Reactions: Like 6 | EyeCandy! 14 | Way Cool 7


----------



## duncsuss (Dec 23, 2016)

Whoa ... !!!! You nailed that one, Jason, great job

Reactions: Like 1 | Agree 1


----------



## woodtickgreg (Dec 23, 2016)

That looks amazing! Great job with a terrific piece of stock.

Reactions: Like 1 | Agree 1


----------



## jasonb (Dec 23, 2016)

duncsuss said:


> Whoa ... !!!! You nailed that one, Jason, great job



Thanks, the bowl turned pretty quickly since I only had to turn half of the back.

Reactions: Funny 2


----------



## Mike1950 (Dec 23, 2016)

NICE


----------



## DKMD (Dec 23, 2016)

Nicely done! Any chance you shot a profile pic of that beauty?


----------



## jasonb (Dec 23, 2016)

DKMD said:


> Nicely done! Any chance you shot a profile pic of that beauty?



Dang, no I should have. and already sent out as x-mas gift. Good idea on future ones.

Reactions: Like 1


----------



## JohnF (Dec 23, 2016)

Very nice Jason


----------



## Tony (Dec 23, 2016)

That is beautiful! Tony


----------



## David Hill (Dec 23, 2016)

Nice!
But I don't think turning "air" is easy on the turner--or knuckles.

Reactions: Like 1


----------



## NYWoodturner (Dec 28, 2016)

Well done Jason. Nice treatment of that live edge.
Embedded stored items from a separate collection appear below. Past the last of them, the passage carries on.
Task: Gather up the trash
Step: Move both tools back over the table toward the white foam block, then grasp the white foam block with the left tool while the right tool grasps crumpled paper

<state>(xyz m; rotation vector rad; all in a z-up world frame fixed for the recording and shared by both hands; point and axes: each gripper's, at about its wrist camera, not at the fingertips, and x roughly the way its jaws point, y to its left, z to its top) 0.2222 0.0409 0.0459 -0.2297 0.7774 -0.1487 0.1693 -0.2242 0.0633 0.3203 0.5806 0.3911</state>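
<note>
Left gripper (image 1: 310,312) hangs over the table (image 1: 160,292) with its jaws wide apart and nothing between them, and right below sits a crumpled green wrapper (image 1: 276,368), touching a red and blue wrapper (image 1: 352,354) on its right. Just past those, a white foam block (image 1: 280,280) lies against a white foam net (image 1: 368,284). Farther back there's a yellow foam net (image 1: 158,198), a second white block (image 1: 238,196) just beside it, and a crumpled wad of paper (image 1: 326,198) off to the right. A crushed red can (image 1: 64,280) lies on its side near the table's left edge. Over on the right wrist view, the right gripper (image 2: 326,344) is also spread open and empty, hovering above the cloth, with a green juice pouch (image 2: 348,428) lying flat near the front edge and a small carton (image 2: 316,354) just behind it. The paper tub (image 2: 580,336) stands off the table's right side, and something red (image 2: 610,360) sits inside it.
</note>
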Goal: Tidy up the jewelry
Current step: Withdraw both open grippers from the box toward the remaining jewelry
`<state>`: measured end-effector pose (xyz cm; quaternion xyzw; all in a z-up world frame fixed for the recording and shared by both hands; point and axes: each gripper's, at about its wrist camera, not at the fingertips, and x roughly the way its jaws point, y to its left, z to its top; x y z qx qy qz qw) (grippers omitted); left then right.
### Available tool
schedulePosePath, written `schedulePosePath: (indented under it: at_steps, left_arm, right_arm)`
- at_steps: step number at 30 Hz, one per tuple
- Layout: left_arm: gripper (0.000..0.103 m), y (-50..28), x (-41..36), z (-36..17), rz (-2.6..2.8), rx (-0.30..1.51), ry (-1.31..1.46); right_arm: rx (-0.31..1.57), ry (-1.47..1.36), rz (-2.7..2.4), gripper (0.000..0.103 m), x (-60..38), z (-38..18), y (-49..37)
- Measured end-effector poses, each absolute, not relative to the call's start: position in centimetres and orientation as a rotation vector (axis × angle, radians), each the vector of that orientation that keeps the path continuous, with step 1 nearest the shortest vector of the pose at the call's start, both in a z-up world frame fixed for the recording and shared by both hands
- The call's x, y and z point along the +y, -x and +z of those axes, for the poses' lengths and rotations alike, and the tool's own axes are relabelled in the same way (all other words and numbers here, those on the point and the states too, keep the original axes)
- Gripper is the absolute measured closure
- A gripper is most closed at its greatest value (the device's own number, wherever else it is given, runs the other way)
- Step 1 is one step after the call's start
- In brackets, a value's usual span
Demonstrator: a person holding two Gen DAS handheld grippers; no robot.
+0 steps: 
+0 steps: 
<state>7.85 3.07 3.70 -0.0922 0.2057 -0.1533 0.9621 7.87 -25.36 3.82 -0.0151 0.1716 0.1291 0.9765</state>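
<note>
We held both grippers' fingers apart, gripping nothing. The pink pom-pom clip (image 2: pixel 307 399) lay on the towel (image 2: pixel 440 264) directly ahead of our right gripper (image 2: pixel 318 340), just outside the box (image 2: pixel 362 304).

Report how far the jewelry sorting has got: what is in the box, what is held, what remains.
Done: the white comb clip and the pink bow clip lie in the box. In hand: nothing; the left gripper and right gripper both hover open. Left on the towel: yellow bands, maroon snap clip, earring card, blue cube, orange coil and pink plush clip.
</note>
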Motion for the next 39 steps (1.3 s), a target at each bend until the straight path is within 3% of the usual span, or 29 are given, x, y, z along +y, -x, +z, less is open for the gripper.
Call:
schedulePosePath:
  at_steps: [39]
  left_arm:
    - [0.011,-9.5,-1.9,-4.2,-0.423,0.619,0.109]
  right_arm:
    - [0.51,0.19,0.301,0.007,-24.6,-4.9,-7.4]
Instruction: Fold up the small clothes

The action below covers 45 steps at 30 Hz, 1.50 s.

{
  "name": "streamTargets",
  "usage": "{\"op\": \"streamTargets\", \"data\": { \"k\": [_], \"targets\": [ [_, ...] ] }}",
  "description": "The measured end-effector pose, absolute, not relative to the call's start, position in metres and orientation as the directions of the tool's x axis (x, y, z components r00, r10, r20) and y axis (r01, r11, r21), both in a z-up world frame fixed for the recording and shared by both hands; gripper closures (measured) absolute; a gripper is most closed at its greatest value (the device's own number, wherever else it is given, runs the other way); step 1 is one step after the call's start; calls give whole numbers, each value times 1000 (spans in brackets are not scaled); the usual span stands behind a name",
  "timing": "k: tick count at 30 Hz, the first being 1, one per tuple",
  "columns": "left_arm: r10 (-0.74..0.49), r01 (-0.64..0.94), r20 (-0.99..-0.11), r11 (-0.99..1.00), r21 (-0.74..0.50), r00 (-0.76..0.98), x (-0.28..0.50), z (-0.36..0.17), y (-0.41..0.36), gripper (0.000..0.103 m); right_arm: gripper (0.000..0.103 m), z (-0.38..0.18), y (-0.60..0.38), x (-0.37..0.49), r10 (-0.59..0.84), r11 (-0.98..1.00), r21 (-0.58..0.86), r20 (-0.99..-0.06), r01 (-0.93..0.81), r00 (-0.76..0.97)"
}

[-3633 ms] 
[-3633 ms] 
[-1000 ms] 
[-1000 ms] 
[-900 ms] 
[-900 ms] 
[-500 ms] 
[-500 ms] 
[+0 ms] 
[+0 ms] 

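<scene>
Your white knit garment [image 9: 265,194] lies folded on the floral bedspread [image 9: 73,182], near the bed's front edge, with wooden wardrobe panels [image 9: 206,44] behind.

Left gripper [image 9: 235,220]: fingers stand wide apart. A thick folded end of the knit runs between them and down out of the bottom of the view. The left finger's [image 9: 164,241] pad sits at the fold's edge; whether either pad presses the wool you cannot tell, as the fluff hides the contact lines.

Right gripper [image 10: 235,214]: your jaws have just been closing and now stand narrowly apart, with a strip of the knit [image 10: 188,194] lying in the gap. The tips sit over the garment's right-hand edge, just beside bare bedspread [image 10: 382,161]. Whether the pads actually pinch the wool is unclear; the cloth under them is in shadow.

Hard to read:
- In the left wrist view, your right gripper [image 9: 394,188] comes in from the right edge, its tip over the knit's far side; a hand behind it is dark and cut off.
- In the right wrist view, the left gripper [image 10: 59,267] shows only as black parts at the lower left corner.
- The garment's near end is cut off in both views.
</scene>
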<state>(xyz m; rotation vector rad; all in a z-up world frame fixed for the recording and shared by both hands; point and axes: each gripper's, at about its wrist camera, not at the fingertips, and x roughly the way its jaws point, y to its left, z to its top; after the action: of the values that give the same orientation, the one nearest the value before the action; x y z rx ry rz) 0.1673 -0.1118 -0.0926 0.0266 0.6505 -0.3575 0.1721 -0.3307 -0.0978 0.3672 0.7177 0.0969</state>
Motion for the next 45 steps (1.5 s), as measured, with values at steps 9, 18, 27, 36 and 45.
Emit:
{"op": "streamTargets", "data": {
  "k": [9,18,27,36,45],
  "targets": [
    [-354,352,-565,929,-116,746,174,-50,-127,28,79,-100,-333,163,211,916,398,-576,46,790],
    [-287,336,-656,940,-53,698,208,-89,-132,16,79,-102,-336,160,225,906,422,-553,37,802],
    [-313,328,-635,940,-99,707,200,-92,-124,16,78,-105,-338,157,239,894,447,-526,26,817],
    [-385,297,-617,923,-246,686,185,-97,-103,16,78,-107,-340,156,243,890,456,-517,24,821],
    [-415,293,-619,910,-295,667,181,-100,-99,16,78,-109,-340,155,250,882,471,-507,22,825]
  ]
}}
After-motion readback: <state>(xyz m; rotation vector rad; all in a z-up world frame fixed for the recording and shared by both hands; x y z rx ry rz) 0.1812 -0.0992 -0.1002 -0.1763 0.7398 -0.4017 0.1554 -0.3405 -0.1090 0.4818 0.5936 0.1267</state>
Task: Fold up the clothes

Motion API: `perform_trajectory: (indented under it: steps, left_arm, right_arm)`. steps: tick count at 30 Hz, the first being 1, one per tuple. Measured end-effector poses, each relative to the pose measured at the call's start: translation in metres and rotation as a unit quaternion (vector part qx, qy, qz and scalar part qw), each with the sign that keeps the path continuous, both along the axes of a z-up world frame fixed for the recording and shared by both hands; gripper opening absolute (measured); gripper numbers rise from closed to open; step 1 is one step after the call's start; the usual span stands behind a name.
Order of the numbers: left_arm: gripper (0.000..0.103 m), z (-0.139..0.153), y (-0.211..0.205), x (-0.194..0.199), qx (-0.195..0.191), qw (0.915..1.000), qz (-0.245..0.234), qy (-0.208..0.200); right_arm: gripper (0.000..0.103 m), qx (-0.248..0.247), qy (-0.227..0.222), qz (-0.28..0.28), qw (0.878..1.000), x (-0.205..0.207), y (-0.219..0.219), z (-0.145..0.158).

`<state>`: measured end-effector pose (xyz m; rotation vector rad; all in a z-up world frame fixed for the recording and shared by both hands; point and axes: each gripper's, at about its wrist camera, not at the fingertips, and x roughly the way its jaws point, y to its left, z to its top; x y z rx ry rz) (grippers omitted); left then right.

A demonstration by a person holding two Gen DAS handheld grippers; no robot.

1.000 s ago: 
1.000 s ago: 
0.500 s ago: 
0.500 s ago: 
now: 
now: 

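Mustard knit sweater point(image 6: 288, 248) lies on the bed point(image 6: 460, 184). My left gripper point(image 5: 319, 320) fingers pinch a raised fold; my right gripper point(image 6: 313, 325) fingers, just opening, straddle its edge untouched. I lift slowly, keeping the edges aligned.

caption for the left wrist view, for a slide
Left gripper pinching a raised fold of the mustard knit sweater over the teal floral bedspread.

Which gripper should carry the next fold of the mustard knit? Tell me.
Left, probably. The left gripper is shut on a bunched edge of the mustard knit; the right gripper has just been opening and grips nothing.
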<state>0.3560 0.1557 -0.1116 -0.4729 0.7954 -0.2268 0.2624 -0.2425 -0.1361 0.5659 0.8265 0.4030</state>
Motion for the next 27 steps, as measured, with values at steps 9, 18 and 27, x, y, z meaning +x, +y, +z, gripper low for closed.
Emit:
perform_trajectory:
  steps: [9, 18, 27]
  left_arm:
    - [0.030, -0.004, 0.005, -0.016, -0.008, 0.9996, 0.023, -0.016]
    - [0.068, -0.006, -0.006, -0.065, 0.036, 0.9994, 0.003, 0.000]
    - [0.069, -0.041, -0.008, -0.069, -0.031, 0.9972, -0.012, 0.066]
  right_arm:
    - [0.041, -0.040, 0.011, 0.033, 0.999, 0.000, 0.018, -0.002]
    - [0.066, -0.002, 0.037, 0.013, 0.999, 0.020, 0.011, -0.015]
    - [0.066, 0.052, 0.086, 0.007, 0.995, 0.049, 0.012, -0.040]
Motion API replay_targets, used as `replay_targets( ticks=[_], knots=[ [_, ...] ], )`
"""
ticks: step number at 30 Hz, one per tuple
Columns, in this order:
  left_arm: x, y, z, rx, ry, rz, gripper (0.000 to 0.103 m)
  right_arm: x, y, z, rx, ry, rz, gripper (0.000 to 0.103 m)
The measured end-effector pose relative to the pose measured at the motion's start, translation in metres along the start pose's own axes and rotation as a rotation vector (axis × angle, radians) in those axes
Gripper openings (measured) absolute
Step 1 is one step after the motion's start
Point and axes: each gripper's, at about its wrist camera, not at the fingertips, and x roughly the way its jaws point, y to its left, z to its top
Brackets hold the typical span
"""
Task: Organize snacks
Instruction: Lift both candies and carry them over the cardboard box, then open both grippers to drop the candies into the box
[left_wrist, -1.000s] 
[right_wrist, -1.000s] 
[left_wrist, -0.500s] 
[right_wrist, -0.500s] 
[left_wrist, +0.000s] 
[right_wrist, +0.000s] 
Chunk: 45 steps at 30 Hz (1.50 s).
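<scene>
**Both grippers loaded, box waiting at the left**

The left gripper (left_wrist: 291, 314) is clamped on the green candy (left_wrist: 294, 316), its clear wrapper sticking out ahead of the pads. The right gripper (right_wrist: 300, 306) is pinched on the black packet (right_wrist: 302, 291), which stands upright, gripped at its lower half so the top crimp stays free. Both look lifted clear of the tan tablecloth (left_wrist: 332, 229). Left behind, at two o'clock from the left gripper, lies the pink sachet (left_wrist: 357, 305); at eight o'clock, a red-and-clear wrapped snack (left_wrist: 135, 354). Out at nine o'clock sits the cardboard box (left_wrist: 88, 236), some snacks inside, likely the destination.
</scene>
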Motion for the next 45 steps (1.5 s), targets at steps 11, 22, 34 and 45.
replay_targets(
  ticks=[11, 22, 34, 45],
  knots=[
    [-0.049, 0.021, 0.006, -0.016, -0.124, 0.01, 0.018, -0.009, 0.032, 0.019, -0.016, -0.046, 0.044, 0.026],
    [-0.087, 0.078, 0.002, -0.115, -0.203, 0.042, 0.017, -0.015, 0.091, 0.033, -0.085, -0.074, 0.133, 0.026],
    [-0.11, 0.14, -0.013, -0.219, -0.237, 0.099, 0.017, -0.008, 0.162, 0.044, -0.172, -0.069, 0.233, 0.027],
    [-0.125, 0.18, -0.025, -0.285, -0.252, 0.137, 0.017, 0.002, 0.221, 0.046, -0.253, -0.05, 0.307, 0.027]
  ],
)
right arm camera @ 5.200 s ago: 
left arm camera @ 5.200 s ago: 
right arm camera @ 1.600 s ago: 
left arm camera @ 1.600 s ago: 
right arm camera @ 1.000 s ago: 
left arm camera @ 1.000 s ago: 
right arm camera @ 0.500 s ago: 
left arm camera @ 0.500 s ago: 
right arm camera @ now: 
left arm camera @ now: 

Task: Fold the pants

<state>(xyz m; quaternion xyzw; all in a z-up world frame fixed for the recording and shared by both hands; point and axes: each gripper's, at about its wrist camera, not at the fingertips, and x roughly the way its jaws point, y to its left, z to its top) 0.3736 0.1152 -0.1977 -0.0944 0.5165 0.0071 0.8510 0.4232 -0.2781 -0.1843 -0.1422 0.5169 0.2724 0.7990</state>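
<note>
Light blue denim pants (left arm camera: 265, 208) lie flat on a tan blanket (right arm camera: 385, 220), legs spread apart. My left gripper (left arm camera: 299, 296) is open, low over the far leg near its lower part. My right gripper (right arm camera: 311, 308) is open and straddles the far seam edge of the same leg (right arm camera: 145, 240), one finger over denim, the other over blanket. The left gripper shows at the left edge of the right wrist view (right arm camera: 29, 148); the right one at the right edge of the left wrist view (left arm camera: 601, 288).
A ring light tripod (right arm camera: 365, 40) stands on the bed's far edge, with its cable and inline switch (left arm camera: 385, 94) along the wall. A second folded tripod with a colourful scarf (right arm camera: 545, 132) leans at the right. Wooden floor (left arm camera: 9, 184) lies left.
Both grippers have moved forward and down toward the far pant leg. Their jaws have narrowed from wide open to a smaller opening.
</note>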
What did you use for a finish?

Reactions: Thank You! 1


----------



## jasonb (Dec 28, 2016)

George's club house food safe wax.

Reactions: Like 1


----------



## Gixxerjoe04 (Dec 30, 2016)

Gorgeous bowl, love aussie burls, how was sanding the outside, looks dangerous haha.


----------



## jasonb (Dec 30, 2016)

Gixxerjoe04 said:


> Gorgeous bowl, love aussie burls, how was sanding the outside, looks dangerous haha.



Thanks, I sanded the outside using an abortech contour random sanding attachment on an angle grinder. Worked great.


----------



## Gixxerjoe04 (Dec 30, 2016)

How thick is the piece? Been wanting to buy a couple pieces like that to make bowls from buy haven't got around to it.


----------



## jasonb (Dec 30, 2016)

Gixxerjoe04 said:


> How thick is the piece? Been wanting to buy a couple pieces like that to make bowls from buy haven't got around to it.



Burl cap was ~10" dia and 3.5" thick.


----------